Quand on pense littérature de la fin du XVIIe siècle on pense forcément aux premières éditions des Caractères de La Bruyère. Je dirais même qu'il y a sans doute assez peu d'ouvrages aussi passionnant à étudier que celui-ci pour le bibliophile un tant soit peu curieux. Il faut dire que les Caractères ne comptent pas moins de neuf éditions officielles, revues, corrigées et augmentées par l'auteur entre 1688 et 1696, et ce sans compter les nombreuses contrefaçons et impressions clandestines de province ou de Hollande. Un bibliophile qui souhaiterait réunir l'ensemble de toutes ces éditions depuis la première un modeste volume de 1688 à la dernière publiée seulement quelques jours après le décès de La Bruyère en 1696 serait un bibliophile courageux et opiniâtre et ceux d'autant plus s'il est exigeant et souhaite des exemplaires en belle condition d'époque. Si la première édition n'est pas facile à trouver en belle reliure de l'époque (je ne parle que de reliures en veau car les exemplaires en maroquin d'époque peuvent se compter sur les doigts d'une main ou guère plus), la préférence des amateurs va le plus souvent à la dernière édition revue, la neuvième, celle de 1696, en 1 fort volume grand in-12. C'est pour ainsi dire l'édition définitive, la meilleure, celle que laissa La Bruyère à la postérité. Cependant, toutes les éditions sont intéressantes, la plupart augmentées de plusieurs dizaines de nouveaux caractères à chaque fois, voire largement modifiées. L'histoire de toutes ces éditions a été retracée admirablement dans les moindres détails par plusieurs bibliographes dont MM. Servois et Rochebilière à la fin du XIXe siècle. Ainsi je vous invite, si vous souhaitez en savoir plus sur les différents tirages, états et autres particularités de chacune de ces éditions primitives des Caractères, à consulter la Bibliographie des éditions originales d'auteurs français composant la bibliothèque de feu M. A. Rochebilière par A. Claudin, Paris, Claudin, 1882, pp. 318 à 348.
Mais ce qui nous intéresse ce soir, c'est une particularité toute autre, une particularité qui ne semble pas liée au travail d'imprimeur ni à celui d'éditeur (M. Michallet pour toutes les premières éditions de 1688 à 1696). Cette particularité c'est la présence dans certains exemplaires d'une clef manuscrite assez étendue voire très étendue sur les marges.
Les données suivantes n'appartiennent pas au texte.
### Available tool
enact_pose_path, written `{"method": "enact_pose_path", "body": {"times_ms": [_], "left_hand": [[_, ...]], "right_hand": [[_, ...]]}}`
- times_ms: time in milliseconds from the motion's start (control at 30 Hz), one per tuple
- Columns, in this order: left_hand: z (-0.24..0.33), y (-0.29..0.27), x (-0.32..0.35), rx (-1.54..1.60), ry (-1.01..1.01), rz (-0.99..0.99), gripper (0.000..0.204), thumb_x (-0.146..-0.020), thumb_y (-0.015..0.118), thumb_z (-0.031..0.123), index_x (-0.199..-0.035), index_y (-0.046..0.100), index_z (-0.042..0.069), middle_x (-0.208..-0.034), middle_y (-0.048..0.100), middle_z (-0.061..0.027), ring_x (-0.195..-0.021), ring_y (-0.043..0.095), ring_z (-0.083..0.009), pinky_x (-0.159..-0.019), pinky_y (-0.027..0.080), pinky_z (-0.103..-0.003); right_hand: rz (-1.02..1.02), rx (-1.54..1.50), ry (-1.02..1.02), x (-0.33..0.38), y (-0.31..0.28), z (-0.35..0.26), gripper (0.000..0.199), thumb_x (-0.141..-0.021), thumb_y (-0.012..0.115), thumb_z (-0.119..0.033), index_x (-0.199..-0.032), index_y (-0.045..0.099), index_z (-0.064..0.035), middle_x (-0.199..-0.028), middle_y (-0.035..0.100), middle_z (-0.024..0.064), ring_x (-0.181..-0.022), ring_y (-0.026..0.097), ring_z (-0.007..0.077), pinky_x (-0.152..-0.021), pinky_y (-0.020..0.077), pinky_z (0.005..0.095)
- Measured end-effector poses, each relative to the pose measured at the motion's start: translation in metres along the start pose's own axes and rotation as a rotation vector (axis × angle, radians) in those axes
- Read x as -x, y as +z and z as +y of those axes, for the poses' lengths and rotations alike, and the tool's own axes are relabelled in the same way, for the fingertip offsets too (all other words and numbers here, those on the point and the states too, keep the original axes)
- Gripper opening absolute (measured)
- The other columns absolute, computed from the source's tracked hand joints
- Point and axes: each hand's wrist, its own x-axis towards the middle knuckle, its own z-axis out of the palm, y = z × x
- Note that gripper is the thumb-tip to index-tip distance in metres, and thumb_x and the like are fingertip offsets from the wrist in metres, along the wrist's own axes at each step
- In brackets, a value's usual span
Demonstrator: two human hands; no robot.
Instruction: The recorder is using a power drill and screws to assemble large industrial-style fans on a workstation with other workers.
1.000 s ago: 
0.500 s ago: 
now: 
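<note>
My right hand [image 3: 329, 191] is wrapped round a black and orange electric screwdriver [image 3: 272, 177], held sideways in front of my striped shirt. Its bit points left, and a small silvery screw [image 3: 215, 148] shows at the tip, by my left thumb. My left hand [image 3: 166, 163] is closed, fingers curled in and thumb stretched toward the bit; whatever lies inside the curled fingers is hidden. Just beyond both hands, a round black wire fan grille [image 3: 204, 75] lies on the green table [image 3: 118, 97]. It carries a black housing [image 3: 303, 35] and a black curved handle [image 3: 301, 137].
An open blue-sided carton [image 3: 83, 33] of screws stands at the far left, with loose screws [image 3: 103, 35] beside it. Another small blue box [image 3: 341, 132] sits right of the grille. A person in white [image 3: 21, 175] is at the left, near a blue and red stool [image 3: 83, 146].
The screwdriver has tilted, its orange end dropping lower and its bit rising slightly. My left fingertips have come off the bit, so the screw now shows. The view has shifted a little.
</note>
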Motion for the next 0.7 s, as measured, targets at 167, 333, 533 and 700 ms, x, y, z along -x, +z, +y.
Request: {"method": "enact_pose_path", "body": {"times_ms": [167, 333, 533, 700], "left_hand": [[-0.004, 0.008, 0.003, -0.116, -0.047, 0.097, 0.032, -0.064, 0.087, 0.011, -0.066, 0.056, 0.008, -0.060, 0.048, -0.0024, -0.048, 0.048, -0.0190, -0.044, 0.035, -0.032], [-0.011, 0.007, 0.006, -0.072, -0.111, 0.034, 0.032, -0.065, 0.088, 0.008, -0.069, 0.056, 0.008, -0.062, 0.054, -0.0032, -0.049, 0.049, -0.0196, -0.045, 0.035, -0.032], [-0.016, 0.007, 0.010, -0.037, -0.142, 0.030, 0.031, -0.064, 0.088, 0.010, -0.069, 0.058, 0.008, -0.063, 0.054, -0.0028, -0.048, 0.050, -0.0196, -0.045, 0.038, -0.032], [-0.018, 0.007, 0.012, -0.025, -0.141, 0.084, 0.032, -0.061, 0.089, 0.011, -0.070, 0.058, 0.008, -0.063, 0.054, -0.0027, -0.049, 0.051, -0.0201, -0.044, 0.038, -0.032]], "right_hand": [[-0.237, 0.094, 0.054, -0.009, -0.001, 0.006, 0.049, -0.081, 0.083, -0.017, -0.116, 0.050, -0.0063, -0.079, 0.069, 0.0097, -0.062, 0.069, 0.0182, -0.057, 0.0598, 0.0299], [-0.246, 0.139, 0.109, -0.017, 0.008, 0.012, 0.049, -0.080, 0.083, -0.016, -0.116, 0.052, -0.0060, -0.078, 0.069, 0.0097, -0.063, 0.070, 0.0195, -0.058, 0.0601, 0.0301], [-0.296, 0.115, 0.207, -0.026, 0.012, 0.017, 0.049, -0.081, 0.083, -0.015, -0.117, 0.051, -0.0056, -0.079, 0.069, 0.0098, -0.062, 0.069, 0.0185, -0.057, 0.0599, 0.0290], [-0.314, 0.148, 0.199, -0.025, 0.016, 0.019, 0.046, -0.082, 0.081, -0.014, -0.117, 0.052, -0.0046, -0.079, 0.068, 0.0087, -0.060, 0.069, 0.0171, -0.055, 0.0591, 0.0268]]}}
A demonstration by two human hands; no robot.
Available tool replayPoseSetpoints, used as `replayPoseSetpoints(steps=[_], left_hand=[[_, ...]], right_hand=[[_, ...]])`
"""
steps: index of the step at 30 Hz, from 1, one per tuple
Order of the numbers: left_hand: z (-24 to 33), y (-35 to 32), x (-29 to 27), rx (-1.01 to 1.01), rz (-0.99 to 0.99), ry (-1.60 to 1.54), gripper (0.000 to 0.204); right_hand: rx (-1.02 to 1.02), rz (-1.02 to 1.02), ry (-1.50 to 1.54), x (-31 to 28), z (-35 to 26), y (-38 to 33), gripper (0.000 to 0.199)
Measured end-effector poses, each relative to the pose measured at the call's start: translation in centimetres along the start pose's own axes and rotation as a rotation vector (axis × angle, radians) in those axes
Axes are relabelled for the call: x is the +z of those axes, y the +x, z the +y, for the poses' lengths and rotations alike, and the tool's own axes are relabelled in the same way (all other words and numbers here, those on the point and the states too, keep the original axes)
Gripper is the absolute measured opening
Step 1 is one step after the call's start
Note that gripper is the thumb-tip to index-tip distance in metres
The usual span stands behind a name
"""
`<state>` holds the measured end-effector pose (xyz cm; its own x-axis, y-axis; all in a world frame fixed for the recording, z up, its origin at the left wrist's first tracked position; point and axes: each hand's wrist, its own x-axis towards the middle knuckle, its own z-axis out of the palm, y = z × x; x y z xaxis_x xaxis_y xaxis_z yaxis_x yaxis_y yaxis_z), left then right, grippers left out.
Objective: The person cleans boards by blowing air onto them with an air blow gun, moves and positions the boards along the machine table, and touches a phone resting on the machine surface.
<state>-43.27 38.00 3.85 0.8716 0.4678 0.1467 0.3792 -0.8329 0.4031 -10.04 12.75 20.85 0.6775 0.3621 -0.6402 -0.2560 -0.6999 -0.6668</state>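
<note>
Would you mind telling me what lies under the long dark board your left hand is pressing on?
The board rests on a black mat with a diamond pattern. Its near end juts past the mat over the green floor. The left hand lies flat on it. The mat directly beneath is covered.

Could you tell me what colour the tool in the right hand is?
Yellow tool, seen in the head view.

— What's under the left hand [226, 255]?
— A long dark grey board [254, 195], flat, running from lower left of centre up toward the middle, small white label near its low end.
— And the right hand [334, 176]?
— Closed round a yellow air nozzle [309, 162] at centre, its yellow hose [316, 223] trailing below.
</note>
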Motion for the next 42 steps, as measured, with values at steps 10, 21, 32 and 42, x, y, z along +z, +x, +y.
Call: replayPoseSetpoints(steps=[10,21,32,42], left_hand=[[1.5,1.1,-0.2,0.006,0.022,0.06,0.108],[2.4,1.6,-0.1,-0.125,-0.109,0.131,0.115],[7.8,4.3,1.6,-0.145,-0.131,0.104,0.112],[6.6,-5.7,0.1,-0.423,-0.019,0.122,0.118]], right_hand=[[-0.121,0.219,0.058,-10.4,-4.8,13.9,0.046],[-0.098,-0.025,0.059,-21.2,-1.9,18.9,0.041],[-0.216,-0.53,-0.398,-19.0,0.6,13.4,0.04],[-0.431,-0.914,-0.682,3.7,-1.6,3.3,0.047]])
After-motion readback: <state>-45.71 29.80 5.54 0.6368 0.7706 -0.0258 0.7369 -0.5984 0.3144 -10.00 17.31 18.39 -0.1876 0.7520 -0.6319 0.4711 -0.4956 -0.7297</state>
En effet, pour plusieurs exemplaires, nous avons pu constater la présence de cette clef marginale recopiée à l'époque même. Je prendrai pour exemplaire un spécimen de l'édition de 1692, septième édition revue et corrigée en 679 pages chiffrées (sans compter les pages préliminaires ni la table à la fin). Les photos que vous pourrez voir ci-dessous sont issues de cet exemplaire. J'ai dénombré pas moins de 232 notes marginales, certaines ne donnant qu'un nom et d'autres plus étendues donnant quelques détails. Ces notes sont d'une belle écriture bien lisible de l'époque. La question qu'on se pose tout de suite est la suivante : où le lecteur annotateur a-t-il récupéré cette clef ? une clef aussi complète ? J'ai également sous les yeux un exemplaire de la neuvième et dernière édition donnée par La Bruyère en 1696 où je ne compte que 102 annotations marginales. L'écriture est également l'écriture de l'époque et ces notes ont été prises à n'en pas douter très peu de temps après l'impression de l'ouvrage.
Alors ? D'où proviennent ces clefs ? S'il existe une clef complète pourquoi un nombre variable d'annotations marginales selon les éditions et les exemplaires ? L'édition de 1696 qui contient un plus grand nombre de caractères que la septième de 1692 devrait avoir un clef également plus importante. Ce qui n'est pas le cas ici. Ces exemplaires complétés d'une clef manuscrite sont-ils l’œuvre de lecteurs studieux qui savaient reconnaître dans le texte crypté de La Bruyère leurs infortunés congénères malmenés par le satiriste ? Se référaient-ils à une clef qui circulait en manuscrit dans les milieux lettrés de l'époque ? A vrai dire je ne sais pas et ni Rochebilière ni Servois, me semble-t-il, ne donnent une réponse satisfaisante à cette question.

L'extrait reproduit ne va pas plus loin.